Preparing for the 2020 Election: ‘Gentlemen, this is a football’

This post by John Stonestreet and Roberto Rivera at Breakpoint is excellent — I’ve bolded some text for emphasis:

In his book When Pride Still Mattered: A Life of Vince Lombardi, David Maraniss tells a story about how the legendary coach opened the Green Bay Packers’ 1961 summer training camp. The year before, the favored Packers had surrendered a fourth-quarter lead to the Philadelphia Eagles to lose the championship, but rather than focus in on what had gone wrong then, Lombardi took his team back to the basics. “Gentlemen,” Lombardi said, holding a pigskin in his right hand, “this is a football.”

I was reminded of this Lombardi story recently after a discussion at one of our regional Colson Fellow gatherings. The conversation was trying to get at the root of why younger Americans are increasingly attracted to socialism.

. . .

Add to those two realities that the emerging generation was never taught history or civics or economics, and it shouldn’t surprise anyone that socialism has re-emerged as a live option for younger Americans.

Our best response to this, for all of the issues that lie at the intersection of faith and public life, will have to be Lombardi-like. When it comes to politics, to what it means to be a citizen shaped by Christian faith, to those issues that matter most right now, it’s time to go back to the basics.

This will include reflecting on what God intended for human governance, what we can and should expect from those who lead us, and what the limits of government should be. We’ll need to relearn the pitfalls of what Jacque Ellul called “the political illusion,” the belief that all problems are political and therefore require only political solutions.

Today, the political illusion is seen most clearly in those who think elected officials are either the sole source of our best hope or the sole source of our imminent doom. Ellul wrote about the political illusion more than fifty years ago.

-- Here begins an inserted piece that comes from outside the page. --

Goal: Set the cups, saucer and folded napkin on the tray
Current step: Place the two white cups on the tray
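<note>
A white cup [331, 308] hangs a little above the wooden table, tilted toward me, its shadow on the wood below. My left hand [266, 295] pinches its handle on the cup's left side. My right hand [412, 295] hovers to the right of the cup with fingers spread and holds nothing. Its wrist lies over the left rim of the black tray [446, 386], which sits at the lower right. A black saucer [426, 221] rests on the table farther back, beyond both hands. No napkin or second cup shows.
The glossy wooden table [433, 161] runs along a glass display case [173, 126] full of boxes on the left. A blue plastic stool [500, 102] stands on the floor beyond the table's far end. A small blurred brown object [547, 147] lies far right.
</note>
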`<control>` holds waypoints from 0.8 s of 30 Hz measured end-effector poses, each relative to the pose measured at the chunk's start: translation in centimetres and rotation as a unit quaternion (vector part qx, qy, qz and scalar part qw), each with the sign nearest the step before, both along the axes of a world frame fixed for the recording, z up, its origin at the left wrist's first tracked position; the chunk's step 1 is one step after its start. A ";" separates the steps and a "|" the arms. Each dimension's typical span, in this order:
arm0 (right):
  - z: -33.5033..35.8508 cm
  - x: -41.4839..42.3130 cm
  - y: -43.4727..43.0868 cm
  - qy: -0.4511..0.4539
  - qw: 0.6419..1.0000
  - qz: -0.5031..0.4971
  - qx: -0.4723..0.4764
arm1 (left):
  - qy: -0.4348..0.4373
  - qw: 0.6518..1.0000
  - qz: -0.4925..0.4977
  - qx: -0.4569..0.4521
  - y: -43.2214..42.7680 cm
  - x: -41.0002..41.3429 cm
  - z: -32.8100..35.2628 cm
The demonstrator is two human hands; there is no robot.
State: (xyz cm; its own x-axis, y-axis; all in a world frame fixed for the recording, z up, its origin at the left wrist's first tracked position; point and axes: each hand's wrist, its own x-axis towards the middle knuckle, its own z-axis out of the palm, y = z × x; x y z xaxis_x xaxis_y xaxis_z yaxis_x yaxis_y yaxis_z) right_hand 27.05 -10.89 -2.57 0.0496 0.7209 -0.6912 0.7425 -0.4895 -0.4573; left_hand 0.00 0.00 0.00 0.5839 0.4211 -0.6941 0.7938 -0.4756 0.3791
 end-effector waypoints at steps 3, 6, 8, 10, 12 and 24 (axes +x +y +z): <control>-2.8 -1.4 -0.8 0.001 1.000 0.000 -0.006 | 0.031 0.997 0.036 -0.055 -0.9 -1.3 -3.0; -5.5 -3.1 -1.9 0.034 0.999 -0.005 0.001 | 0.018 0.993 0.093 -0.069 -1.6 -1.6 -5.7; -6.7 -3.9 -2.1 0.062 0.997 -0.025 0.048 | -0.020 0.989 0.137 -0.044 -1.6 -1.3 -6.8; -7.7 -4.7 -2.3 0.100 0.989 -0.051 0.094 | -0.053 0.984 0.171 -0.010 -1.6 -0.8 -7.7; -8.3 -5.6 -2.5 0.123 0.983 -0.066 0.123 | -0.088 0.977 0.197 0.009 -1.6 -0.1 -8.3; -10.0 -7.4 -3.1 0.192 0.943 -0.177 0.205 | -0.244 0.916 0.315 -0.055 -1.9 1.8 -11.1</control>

I can only imagine what he might make of our politics today in which people on both sides of the political spectrum, including Christians, treat political leaders with near-messianic deference.

At the same time, political realities matter. Elections have consequences. The stakes in November’s election seem higher than ever, and everywhere we turn, we’re being told to pin all our hopes and fears on its outcome.